* _How to complete this task_: Every entry has to be output exactly, with none skipped.

* _Records shown_:
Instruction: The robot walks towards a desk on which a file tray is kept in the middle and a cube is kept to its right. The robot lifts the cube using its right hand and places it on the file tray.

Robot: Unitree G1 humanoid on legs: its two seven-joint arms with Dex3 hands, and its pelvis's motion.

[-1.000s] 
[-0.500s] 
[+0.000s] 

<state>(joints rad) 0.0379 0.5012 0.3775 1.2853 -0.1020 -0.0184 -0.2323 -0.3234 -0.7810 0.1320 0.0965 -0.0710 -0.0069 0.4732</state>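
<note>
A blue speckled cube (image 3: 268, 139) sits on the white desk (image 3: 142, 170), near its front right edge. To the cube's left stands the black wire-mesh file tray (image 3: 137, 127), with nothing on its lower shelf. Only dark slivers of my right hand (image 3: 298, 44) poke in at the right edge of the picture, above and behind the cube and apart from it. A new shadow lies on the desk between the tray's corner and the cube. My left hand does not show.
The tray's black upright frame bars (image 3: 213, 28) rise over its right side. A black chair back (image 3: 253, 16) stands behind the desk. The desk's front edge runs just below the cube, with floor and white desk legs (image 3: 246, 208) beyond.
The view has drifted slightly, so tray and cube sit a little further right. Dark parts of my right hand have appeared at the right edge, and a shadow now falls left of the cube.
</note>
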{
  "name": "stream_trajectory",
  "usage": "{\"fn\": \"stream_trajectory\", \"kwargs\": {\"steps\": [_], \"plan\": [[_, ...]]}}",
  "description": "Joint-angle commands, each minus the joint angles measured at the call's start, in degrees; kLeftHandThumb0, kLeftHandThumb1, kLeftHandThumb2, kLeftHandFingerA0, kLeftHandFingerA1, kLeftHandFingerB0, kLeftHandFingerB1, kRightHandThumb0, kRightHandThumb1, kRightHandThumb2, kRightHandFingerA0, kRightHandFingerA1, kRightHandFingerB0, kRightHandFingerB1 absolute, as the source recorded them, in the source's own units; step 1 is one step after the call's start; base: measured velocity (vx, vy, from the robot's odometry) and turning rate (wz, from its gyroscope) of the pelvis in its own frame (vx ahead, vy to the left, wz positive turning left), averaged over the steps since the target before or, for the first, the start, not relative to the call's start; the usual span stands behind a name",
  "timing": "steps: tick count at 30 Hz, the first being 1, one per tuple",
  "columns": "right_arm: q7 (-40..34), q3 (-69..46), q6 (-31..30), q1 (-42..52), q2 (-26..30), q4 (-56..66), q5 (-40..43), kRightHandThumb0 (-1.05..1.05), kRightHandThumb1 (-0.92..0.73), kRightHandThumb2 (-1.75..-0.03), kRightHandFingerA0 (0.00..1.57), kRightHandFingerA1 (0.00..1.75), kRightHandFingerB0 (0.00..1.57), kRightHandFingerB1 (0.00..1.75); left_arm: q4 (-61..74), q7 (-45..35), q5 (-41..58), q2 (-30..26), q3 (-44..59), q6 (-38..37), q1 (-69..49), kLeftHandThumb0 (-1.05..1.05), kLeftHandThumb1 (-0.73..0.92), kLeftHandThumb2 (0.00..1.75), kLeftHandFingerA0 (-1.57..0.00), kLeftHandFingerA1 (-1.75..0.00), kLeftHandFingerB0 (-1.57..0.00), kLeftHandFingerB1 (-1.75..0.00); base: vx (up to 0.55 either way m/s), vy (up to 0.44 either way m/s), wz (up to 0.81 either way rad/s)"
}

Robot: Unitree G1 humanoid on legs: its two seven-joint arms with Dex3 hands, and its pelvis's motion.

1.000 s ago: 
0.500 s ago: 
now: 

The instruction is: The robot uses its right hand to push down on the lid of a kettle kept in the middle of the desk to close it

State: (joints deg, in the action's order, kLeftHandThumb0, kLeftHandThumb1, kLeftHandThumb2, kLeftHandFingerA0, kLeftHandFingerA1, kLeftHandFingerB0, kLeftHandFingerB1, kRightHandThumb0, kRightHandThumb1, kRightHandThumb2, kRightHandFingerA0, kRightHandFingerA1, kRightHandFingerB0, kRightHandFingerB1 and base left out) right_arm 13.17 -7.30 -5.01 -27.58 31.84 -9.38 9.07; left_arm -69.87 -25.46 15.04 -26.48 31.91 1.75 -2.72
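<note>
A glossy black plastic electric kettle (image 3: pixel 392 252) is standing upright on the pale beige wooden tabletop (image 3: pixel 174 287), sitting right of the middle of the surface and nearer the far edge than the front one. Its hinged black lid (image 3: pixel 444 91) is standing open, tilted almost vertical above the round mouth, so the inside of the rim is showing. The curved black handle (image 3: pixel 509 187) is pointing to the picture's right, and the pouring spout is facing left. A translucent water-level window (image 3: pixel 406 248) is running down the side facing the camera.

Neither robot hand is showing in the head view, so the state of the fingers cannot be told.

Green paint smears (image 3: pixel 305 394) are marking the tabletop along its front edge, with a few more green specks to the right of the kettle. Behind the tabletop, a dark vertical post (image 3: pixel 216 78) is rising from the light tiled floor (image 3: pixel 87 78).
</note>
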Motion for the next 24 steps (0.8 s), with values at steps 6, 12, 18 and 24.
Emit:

* _Exercise response_:
Instruction: The robot walks towards a desk on which a file tray is kept in the middle and a cube is kept to its right. The robot lifts the cube using its right hand and places it on the file tray.

Robot: Unitree G1 humanoid on legs: its two seven-joint arms with Dex3 hands, and its pelvis's motion.

[-1.000s] 
[-0.500s] 
[+0.000s] 

<state>(joints rad) 0.0379 0.5012 0.3775 1.2853 -0.1020 -0.0184 -0.2323 -0.3234 -0.7810 0.1320 0.0965 -0.0710 -0.0069 0.4732</state>
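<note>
A blue speckled cube (image 3: 268, 139) sits on the white desk (image 3: 142, 170), near its front right edge. To the cube's left stands the black wire-mesh file tray (image 3: 137, 127), with nothing on its lower shelf. Only dark slivers of my right hand (image 3: 298, 44) poke in at the right edge of the picture, above and behind the cube and apart from it. A new shadow lies on the desk between the tray's corner and the cube. My left hand does not show.
The tray's black upright frame bars (image 3: 213, 28) rise over its right side. A black chair back (image 3: 253, 16) stands behind the desk. The desk's front edge runs just below the cube, with floor and white desk legs (image 3: 246, 208) beyond.
The view has drifted slightly, so tray and cube sit a little further right. Dark parts of my right hand have appeared at the right edge, and a shadow now falls left of the cube.
</note>
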{
  "name": "stream_trajectory",
  "usage": "{\"fn\": \"stream_trajectory\", \"kwargs\": {\"steps\": [_], \"plan\": [[_, ...]]}}",
  "description": "Joint-angle commands, each minus the joint angles measured at the call's start, in degrees; kLeftHandThumb0, kLeftHandThumb1, kLeftHandThumb2, kLeftHandFingerA0, kLeftHandFingerA1, kLeftHandFingerB0, kLeftHandFingerB1, kRightHandThumb0, kRightHandThumb1, kRightHandThumb2, kRightHandFingerA0, kRightHandFingerA1, kRightHandFingerB0, kRightHandFingerB1 absolute, as the source recorded them, in the source's own units; step 1 is one step after the call's start; base: measured velocity (vx, vy, from the robot's odometry) and turning rate (wz, from its gyroscope) of the pelvis in its own frame (vx ahead, vy to the left, wz positive turning left), averaged over the steps since the target before or, for the first, the start, not relative to the call's start; the usual span stands behind a name",
  "timing": "steps: tick count at 30 Hz, the first being 1, one per tuple",
  "columns": "right_arm: q7 (-40..34), q3 (-69..46), q6 (-31..30), q1 (-42..52), q2 (-26..30), q4 (-56..66), q5 (-40..43), kRightHandThumb0 (-1.05..1.05), kRightHandThumb1 (-0.92..0.73), kRightHandThumb2 (-1.75..-0.03), kRightHandFingerA0 (0.00..1.57), kRightHandFingerA1 (0.00..1.75), kRightHandFingerB0 (0.00..1.57), kRightHandFingerB1 (0.00..1.75); left_arm: q4 (-61..74), q7 (-45..35), q5 (-41..58), q2 (-30..26), q3 (-44..59), q6 (-38..37), q1 (-69..49), kLeftHandThumb0 (-1.05..1.05), kLeftHandThumb1 (-0.73..0.92), kLeftHandThumb2 (0.00..1.75), kLeftHandFingerA0 (-1.57..0.00), kLeftHandFingerA1 (-1.75..0.00), kLeftHandFingerB0 (-1.57..0.00), kLeftHandFingerB1 (-1.75..0.00); base: vx (up to 0.55 either way m/s), vy (up to 0.44 either way m/s), wz (up to 0.81 either way rad/s)"
}

Robot: Unitree G1 humanoid on legs: its two seven-joint arms with Dex3 hands, and its pelvis's motion.

1.000 s ago: 
0.500 s ago: 
now: 

The instruction is: The robot uses its right hand to push down on the lid of a kettle kept in the middle of the desk to close it

State: (joints deg, in the action's order, kLeftHandThumb0, kLeftHandThumb1, kLeftHandThumb2, kLeftHandFingerA0, kLeftHandFingerA1, kLeftHandFingerB0, kLeftHandFingerB1, kRightHandThumb0, kRightHandThumb1, kRightHandThumb2, kRightHandFingerA0, kRightHandFingerA1, kRightHandFingerB0, kRightHandFingerB1 and base left out) right_arm 13.17 -7.30 -5.01 -27.58 31.84 -9.38 9.07; left_arm -69.87 -25.46 15.04 -26.48 31.91 1.75 -2.72
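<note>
A glossy black plastic electric kettle (image 3: pixel 392 252) is standing upright on the pale beige wooden tabletop (image 3: pixel 174 287), sitting right of the middle of the surface and nearer the far edge than the front one. Its hinged black lid (image 3: pixel 444 91) is standing open, tilted almost vertical above the round mouth, so the inside of the rim is showing. The curved black handle (image 3: pixel 509 187) is pointing to the picture's right, and the pouring spout is facing left. A translucent water-level window (image 3: pixel 406 248) is running down the side facing the camera.

Neither robot hand is showing in the head view, so the state of the fingers cannot be told.

Green paint smears (image 3: pixel 305 394) are marking the tabletop along its front edge, with a few more green specks to the right of the kettle. Behind the tabletop, a dark vertical post (image 3: pixel 216 78) is rising from the light tiled floor (image 3: pixel 87 78).
</note>
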Motion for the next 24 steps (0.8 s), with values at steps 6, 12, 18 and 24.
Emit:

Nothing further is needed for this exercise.